Erika sendiri sebenarnya merasa takut dengan Rey yang suka berbuat kasar dan juga selalu memiliki tatapan mata yang tajam menusuk. Hanya saja saat ini Erika membutuhkan tempat untuk berteduh dan juga karena ada permintaan dari Sato dan Rey.


"Jadi Bos, berapa banyak gaji yang akan aku terima?" Tanya Erika dengan terkekeh karena dia memang bermaksud untuk menggoda bos barunya itu.


Rey menatapnya dengan sebal. Lalu, dengan serius dia bertanya, "Sebutkan saja jumlah yang kamu mau."


"Mmm, bayaranku tentunya akan sangat mahal. Kamu harus membayarku dengan makan pagi, siang, malam juga berbagai makanan kecil dan camilan favoritku. Selain itu kamu juga harus memberiku sebuah kamar yang ada di rumahmu untuk aku gunakan sesukaku. Lalu.." Rey mengangkat tangannya ke atas sebagai isyarat untuk Erika berhenti berbicara.


Lalu Rey berkata, "Terserah padamu saja.."


Erika tersenyum lebar padanya.


Tatapan mata Rey melembut dan sekilas tersungging senyuman tipis dibibirnya. Walaupun hanya sekelibat, namun senyum tipis itu nampak dimata Erika dan membuat jantungnya sedikit berdebar. Semakin lama debaran yang Erika rasakan semakin kencang. Karena mereka saling bertatapan kala itu. Erika lalu menyendok sesuap bubur untuk mengalihkan debaran jantungnya.


"Boleh?" Tanya Erika sebelum menyuapi Rey. Rey mengangguk mengiyakan dan dia membuka mulutnya agar Erika dapat menyuapinya. Lalu dengan lembut, dia mengambil sendok itu.


"Berikan padaku, aku bisa makan sendiri." Ucap Rey.

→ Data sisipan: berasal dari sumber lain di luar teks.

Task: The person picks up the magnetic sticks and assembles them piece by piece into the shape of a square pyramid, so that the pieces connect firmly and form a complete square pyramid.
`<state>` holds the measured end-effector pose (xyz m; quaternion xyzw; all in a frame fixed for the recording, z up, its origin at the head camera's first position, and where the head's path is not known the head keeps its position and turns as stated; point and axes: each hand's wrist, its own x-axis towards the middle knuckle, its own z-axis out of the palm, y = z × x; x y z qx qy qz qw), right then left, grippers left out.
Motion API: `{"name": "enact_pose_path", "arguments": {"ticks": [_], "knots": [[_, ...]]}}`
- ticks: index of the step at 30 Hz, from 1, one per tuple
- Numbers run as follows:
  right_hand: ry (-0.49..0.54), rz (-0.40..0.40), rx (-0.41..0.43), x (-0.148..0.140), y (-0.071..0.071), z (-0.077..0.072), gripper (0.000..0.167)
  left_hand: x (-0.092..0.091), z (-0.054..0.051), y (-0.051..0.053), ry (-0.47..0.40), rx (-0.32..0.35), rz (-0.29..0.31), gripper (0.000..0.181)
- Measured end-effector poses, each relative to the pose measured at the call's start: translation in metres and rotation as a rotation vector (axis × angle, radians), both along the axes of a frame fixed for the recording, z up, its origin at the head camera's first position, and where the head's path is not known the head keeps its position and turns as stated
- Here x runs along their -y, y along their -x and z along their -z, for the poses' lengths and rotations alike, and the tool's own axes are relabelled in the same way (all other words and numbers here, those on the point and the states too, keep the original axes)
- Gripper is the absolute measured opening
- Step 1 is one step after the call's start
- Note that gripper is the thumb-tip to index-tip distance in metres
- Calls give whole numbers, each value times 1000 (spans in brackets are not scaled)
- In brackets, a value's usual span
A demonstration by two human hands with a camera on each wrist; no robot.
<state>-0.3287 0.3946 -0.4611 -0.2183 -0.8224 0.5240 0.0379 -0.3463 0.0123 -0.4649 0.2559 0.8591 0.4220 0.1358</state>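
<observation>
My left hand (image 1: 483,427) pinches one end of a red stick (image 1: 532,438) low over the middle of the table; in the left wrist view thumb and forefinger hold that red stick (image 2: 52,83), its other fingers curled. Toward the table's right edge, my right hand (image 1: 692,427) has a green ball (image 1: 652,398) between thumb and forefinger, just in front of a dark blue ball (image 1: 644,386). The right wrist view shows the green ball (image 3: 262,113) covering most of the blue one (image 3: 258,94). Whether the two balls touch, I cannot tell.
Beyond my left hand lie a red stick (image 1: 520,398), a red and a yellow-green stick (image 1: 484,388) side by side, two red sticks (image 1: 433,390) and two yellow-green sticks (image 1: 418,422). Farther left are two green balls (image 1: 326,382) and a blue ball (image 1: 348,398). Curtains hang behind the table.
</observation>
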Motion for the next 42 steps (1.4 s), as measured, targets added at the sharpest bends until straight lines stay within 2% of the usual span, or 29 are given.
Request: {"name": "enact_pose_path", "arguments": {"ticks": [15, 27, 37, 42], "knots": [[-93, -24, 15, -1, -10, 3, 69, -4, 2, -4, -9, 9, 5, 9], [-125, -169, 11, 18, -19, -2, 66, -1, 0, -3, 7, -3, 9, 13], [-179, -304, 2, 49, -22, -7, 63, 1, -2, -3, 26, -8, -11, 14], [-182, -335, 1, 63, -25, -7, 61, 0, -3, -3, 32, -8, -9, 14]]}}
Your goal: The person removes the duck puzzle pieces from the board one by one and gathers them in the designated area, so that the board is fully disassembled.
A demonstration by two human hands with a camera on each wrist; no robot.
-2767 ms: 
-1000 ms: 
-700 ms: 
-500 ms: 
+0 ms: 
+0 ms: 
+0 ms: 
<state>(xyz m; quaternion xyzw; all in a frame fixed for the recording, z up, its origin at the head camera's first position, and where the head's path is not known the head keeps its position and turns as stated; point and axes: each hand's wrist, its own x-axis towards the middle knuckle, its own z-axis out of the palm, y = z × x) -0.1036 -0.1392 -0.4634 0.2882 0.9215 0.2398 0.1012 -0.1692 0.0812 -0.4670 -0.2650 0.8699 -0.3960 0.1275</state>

Ternyata benar apa yang Dokter Steve katakan. Hati Rey mulai melunak. Akankah nantinya di kemudian hari, hati Rey benar-benar berubah menjadi lebih lembut dan terbuka untuk dapat merasakan dan memperoleh kebahagiaan di dalam hidupnya. Sehingga hidupnya yang gelap dan kelam dapat berubah menjadi cerah dan bahagia?